**Exercise goal**
Among the entries below, the lines from the one with "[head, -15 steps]" up to and including the one with "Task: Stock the" are to be restated exactly, without pictures.

**Data to examine**

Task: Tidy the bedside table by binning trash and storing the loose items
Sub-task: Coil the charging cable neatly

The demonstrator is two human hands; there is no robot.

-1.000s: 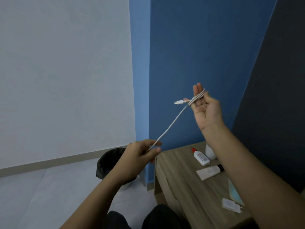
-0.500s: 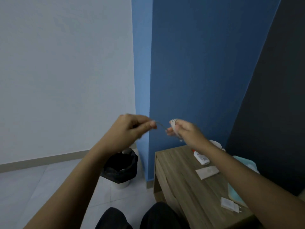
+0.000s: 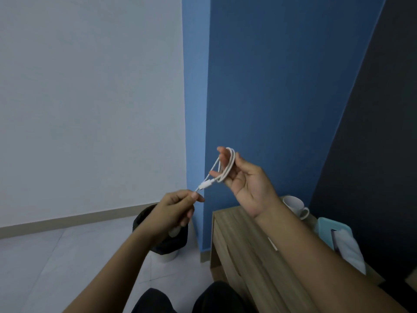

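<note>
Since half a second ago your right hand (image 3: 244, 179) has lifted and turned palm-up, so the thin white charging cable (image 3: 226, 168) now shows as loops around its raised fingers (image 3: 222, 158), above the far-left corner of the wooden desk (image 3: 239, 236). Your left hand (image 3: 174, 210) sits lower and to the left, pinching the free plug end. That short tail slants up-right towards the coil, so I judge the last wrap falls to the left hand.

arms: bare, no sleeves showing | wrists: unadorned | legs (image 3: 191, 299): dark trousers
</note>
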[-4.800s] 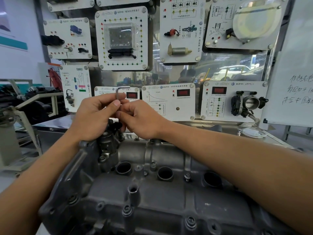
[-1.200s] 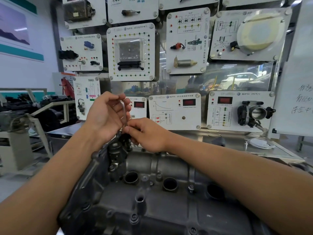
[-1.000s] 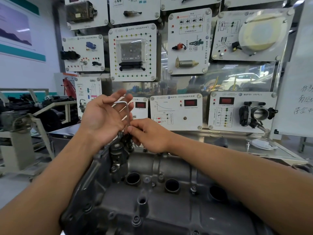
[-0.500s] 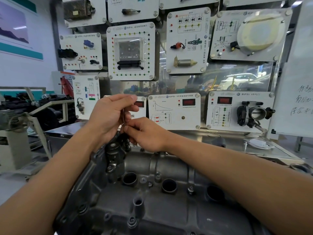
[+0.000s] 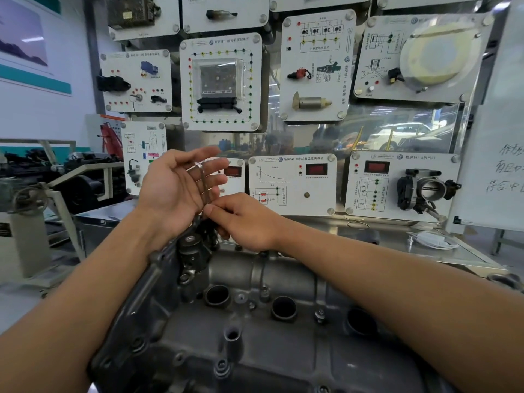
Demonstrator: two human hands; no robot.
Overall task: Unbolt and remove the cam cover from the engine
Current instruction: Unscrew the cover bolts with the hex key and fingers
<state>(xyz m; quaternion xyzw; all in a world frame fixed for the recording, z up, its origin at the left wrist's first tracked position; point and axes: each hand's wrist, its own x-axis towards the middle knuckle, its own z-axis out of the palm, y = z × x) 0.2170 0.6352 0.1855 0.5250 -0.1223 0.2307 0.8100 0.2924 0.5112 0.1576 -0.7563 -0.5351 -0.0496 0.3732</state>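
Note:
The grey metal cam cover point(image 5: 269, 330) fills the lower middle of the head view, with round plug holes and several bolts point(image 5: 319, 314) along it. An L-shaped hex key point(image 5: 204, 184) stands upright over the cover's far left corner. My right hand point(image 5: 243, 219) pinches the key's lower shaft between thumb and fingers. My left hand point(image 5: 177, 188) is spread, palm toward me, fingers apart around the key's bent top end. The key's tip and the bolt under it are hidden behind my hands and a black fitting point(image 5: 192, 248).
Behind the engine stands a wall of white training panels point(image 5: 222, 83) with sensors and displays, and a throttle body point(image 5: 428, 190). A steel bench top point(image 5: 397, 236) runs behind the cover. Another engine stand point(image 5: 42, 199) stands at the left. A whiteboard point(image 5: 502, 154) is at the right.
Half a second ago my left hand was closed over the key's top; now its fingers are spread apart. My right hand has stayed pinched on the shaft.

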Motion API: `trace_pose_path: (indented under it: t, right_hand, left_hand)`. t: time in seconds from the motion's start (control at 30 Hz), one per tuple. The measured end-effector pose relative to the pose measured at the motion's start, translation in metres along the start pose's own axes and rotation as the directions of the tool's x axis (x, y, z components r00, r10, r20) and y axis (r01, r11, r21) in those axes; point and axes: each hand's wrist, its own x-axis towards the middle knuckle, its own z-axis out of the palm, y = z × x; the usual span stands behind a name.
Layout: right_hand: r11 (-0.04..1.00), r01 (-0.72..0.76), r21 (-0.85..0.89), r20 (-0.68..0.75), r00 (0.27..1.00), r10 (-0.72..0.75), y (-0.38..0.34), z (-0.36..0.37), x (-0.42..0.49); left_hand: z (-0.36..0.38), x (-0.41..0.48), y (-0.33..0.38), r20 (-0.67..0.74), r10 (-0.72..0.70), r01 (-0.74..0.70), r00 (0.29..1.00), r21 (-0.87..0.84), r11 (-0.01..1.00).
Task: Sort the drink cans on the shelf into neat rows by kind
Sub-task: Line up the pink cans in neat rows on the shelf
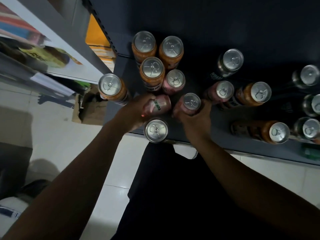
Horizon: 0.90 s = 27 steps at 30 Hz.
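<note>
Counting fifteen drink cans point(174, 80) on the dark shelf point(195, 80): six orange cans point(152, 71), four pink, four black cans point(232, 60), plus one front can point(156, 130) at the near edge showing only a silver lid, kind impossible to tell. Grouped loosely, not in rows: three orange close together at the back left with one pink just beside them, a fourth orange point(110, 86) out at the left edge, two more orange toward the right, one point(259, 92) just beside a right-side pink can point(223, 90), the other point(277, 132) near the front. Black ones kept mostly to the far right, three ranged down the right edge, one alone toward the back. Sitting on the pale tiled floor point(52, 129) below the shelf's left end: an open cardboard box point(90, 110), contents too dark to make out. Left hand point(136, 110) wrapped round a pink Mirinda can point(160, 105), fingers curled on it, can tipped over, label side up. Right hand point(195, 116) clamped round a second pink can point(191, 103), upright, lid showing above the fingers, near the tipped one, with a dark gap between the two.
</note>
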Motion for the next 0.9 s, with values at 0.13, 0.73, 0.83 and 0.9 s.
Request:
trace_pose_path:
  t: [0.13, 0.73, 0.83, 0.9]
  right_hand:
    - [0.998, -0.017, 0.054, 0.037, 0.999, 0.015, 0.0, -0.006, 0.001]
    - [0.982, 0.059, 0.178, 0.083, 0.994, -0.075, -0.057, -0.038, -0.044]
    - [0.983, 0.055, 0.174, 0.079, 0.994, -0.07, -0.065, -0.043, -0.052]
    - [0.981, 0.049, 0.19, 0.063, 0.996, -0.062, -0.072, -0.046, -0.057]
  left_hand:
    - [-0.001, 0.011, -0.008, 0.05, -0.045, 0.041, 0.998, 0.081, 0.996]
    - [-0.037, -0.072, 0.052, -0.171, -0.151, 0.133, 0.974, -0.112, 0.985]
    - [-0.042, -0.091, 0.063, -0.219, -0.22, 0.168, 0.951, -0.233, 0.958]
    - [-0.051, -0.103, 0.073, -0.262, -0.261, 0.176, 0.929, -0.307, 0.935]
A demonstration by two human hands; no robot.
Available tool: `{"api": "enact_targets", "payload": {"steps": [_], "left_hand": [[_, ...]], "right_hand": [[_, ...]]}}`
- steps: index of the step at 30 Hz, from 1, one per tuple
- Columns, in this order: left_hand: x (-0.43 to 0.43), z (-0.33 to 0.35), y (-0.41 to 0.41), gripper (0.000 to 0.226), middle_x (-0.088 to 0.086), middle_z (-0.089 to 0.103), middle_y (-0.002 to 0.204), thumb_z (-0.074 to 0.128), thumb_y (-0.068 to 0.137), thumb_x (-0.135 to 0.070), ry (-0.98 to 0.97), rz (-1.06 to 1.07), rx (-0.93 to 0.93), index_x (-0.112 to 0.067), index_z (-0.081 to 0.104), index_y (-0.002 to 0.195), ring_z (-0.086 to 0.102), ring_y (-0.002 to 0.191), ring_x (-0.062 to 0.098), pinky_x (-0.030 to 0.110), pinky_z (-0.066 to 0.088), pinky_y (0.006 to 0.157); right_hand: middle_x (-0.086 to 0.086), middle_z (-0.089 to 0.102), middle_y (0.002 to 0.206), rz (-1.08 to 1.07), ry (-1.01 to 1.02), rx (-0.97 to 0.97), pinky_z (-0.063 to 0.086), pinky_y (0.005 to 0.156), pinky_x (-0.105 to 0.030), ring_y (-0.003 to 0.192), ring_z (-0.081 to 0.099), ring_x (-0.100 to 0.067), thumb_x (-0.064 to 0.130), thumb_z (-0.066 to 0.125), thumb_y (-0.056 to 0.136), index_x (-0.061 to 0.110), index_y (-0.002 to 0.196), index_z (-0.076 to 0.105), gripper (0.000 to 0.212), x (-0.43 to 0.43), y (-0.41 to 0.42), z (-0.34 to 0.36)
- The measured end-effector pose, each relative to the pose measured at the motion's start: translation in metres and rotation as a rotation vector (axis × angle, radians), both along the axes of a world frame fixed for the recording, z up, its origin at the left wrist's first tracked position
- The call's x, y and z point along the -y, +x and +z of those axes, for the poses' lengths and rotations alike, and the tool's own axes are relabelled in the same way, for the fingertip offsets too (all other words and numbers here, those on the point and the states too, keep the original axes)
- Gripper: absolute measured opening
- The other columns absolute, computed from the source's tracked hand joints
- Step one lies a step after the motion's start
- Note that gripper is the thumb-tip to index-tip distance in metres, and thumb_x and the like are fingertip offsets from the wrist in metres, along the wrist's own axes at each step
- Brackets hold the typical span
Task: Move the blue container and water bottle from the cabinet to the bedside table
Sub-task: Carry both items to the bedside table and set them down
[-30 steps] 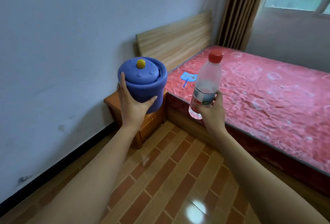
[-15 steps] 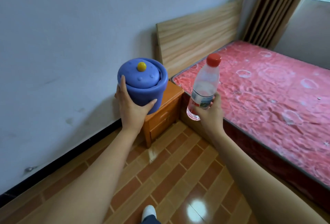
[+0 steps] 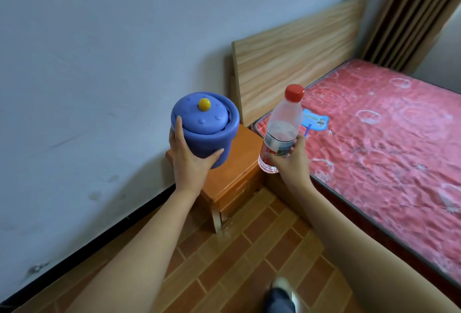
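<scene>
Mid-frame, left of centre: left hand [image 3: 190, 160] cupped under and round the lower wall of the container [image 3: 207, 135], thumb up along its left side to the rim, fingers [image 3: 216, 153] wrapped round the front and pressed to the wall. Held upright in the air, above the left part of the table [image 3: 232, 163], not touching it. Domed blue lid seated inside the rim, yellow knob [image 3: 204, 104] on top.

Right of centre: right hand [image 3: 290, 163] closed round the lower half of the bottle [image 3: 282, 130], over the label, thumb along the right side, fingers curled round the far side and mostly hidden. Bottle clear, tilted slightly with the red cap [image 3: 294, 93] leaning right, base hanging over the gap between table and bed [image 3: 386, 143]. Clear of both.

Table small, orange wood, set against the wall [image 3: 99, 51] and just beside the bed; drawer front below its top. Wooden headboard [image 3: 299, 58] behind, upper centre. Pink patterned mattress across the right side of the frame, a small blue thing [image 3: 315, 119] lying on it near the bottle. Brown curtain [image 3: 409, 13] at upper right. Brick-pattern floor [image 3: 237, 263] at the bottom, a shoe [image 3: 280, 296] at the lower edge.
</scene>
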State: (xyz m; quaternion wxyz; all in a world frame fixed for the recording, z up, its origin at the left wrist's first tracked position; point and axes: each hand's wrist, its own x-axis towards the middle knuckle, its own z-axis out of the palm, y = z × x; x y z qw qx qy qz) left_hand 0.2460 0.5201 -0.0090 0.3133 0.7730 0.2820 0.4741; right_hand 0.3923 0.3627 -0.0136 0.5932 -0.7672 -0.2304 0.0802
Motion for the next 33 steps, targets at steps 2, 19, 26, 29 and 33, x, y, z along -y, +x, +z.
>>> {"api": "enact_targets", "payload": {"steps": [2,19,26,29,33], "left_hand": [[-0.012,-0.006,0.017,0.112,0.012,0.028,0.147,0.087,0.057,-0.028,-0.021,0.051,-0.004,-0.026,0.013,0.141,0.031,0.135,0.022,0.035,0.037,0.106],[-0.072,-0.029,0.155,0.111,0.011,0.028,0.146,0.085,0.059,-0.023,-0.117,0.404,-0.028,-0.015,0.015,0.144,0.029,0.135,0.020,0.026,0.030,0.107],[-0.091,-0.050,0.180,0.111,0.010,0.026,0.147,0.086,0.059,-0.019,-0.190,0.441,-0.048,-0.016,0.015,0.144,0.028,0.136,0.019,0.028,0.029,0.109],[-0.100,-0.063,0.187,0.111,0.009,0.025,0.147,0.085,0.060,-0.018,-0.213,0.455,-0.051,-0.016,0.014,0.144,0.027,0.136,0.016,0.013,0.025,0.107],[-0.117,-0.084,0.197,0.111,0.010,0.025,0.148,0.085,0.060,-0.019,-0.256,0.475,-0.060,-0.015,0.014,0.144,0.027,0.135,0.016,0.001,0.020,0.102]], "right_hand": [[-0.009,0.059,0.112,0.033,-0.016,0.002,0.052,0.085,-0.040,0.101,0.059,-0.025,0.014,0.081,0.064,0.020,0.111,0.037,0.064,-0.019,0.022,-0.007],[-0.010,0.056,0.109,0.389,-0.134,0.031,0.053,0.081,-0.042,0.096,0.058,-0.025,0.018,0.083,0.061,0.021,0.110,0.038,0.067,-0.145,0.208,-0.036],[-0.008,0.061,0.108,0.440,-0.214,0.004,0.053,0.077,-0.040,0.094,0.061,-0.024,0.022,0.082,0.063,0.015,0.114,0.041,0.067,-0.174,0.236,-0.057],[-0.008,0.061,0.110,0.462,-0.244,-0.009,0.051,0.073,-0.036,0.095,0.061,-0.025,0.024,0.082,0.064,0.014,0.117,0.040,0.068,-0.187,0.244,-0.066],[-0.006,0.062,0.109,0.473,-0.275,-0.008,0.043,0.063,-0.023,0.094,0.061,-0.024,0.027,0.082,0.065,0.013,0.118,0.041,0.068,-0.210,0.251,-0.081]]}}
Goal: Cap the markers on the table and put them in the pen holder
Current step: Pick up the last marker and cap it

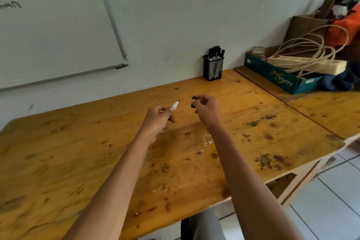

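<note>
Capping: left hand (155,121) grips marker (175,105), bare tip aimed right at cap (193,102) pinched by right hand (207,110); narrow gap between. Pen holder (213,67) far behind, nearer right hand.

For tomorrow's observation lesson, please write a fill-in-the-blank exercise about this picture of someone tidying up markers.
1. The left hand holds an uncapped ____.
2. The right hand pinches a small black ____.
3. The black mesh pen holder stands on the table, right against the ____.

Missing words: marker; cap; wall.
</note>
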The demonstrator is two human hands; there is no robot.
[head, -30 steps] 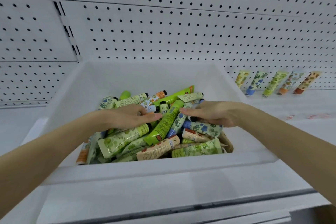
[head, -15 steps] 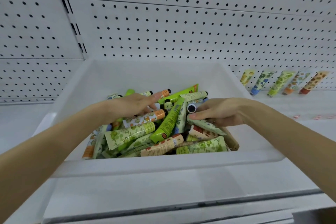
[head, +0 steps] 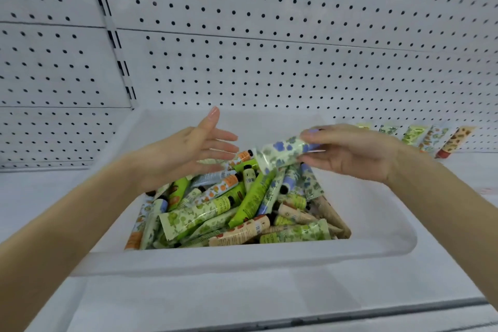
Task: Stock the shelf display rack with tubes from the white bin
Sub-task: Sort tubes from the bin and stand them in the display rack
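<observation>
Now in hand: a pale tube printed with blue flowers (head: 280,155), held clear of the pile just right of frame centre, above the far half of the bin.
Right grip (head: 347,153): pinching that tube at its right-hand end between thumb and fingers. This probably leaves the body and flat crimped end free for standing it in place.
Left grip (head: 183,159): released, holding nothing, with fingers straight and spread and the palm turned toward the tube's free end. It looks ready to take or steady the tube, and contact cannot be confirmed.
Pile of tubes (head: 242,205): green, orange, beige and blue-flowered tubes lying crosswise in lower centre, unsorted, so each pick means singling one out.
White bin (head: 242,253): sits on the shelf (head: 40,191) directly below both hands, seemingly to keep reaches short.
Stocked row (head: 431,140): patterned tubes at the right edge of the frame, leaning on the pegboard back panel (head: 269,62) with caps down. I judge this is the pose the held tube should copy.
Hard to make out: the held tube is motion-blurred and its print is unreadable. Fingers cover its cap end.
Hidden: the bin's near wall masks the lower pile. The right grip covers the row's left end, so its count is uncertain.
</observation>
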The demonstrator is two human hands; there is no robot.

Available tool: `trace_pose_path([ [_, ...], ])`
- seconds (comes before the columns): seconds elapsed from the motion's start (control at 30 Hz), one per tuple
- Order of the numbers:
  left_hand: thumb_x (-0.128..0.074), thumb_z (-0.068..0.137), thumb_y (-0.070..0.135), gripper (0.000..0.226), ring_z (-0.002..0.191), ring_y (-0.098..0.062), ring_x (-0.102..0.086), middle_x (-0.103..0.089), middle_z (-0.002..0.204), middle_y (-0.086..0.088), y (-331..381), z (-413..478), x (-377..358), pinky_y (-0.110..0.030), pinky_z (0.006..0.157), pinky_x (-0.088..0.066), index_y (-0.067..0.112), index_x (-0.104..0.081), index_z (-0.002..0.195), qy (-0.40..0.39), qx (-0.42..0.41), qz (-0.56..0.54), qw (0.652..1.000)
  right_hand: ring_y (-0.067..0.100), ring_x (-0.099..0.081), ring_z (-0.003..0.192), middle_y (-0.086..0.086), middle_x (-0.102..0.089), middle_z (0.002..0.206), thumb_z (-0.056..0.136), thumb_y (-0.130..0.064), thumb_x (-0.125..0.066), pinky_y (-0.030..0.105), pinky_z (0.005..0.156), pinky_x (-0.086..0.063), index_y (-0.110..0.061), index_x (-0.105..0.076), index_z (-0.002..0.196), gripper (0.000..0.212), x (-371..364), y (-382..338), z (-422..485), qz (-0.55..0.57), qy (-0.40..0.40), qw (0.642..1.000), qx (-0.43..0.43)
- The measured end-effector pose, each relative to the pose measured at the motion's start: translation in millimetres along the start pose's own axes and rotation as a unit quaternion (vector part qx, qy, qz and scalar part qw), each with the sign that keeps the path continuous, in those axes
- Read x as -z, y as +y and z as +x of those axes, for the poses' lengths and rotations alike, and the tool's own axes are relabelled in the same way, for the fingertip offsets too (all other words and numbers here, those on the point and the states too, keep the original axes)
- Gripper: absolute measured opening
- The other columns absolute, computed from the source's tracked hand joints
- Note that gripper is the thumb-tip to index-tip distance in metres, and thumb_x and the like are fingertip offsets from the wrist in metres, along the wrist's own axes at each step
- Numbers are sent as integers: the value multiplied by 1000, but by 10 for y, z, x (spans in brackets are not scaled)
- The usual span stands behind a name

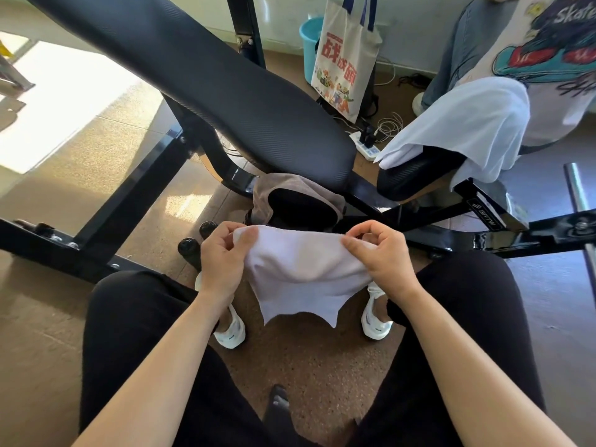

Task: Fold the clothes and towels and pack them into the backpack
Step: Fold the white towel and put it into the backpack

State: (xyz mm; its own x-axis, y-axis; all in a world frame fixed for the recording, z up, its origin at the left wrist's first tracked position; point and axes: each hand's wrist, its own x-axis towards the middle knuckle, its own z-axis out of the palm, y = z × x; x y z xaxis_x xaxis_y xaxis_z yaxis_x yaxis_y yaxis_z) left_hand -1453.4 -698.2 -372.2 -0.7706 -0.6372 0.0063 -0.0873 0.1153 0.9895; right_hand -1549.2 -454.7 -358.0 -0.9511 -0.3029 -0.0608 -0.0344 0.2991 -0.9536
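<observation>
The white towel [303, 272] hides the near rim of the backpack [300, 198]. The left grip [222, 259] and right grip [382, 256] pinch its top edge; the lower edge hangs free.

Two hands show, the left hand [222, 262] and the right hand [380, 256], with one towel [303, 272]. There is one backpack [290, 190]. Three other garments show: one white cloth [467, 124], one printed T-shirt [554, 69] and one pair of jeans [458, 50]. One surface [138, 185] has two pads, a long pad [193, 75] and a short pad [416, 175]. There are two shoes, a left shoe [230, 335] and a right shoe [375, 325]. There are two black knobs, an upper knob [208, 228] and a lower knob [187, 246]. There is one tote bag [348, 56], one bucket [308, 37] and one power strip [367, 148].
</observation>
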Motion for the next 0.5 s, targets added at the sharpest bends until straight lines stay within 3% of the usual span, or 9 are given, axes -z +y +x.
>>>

**Result of this exercise**
[head, -15 steps] 
[head, +0 steps] 
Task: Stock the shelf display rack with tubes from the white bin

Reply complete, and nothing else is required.